Üretken yapay zeka ve robot teknolojilerinin küresel ekonomiyi etkileyecek önemli unsurlar olduğunu vurgulayan Şimşek, Türkiye’nin yapay zekaya hazırlık endeksinde gelişmekte olan ülkeler ortalamasının üzerinde olduğunu bildirdi. Gelişmiş ülkelerle aradaki farkın kapatılmasına yönelik çalışmaların sürdüğünü belirterek, nitelikli insan kaynağının Türkiye’nin en büyük avantajı olduğunu ifade etti.
Altyapıyı güçlendirmek için atılan adımları aktaran Şimşek, fiber kapasitenin genişletileceğini, 5G sonrasına yatırım yapılacağını ve nükleer enerji dahil birçok alanda yatırımların artırılacağını belirtti.

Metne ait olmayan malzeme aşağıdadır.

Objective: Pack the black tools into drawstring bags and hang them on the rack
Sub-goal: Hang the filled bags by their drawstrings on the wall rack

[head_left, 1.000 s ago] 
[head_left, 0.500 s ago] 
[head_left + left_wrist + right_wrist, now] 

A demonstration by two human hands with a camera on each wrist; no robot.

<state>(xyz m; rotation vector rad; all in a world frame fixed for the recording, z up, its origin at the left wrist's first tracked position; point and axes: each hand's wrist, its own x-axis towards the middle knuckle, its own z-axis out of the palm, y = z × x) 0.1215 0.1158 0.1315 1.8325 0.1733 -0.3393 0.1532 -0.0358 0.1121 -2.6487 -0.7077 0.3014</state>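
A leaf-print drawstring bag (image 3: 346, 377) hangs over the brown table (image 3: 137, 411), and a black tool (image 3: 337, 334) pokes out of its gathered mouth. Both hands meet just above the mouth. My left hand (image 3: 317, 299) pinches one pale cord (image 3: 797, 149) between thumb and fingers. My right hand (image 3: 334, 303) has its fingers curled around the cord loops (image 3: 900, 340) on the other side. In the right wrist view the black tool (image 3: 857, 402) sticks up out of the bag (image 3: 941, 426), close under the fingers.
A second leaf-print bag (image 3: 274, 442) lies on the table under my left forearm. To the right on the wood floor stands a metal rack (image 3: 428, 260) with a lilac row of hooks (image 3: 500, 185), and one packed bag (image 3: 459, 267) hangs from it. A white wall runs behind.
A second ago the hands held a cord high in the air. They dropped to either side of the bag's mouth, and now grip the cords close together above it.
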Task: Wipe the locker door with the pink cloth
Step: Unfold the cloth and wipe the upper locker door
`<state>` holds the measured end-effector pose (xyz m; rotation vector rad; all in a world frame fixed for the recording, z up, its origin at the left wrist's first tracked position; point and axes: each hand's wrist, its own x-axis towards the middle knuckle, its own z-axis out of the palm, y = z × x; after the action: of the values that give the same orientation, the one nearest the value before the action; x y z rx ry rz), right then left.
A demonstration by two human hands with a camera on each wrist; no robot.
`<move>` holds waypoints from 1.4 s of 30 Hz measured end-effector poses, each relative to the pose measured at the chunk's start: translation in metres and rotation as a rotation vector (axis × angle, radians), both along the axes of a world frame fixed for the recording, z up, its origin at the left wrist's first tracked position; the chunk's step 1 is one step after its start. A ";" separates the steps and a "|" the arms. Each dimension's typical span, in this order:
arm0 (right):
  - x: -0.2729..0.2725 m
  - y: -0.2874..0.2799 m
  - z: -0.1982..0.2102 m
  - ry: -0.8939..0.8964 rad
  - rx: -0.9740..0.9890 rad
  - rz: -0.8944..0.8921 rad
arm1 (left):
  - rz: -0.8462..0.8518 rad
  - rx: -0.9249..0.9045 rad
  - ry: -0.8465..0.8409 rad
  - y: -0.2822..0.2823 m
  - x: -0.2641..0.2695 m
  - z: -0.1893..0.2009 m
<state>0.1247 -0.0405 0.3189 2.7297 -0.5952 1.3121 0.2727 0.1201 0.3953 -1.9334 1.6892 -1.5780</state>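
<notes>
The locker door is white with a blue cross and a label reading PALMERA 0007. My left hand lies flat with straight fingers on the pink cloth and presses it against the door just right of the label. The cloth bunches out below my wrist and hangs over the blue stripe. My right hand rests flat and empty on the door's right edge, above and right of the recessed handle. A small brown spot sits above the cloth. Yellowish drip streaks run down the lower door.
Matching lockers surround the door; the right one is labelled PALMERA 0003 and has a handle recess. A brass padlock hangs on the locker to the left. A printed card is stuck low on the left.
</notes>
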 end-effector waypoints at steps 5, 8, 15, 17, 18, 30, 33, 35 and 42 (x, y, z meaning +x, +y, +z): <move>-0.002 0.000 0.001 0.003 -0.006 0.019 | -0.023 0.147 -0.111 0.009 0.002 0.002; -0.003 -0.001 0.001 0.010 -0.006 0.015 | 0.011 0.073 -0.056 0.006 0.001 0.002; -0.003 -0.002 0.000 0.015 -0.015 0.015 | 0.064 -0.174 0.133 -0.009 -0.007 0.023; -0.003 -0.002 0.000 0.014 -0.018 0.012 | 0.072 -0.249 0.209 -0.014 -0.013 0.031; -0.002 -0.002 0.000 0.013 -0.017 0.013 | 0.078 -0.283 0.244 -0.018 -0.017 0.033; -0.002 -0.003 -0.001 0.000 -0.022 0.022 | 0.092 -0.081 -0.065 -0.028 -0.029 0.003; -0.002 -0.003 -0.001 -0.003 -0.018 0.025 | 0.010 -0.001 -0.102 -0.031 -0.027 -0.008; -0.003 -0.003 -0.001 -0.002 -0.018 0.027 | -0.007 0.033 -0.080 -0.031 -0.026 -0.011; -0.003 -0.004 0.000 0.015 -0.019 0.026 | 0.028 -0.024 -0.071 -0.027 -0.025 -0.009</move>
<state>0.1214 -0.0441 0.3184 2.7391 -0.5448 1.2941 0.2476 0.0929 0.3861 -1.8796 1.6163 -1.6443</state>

Şimşek, iklim değişikliğinin küresel yapısal sorunlardan biri olduğunu ve Türkiye’nin de bu tehditten etkilenmediğini belirtti. Enerjiden sulamaya birçok alanda yatırım yapıldığını vurgulayan Şimşek, Türkiye’nin çok önemli avantajlara sahip olduğunu söyledi. Uyguladıkları programla bu avantajları kalıcı kazanımlara dönüştürmeyi hedeflediklerini ifade etti. Enflasyonun düşüş sürecinin başarılı bir şekilde devam ettiğini ve cari açığın önemli ölçüde azaldığını bildirdi.
Son olarak, petrol fiyatlarındaki düşüşün Türkiye’nin lehine olduğunu belirten Şimşek, makroekonomik istikrarın sağlandığı bir dönemde 1 milyona yakın yeni istihdam yaratılmasının büyük bir başarı olduğunu ifade etti. Kısa vadeli ekonomik dalgalanmaların ötesinde sürdürülebilir ve kapsayıcı büyüme sağlamak için sağlam temellerin inşa edilmeye devam edileceğini belirtti.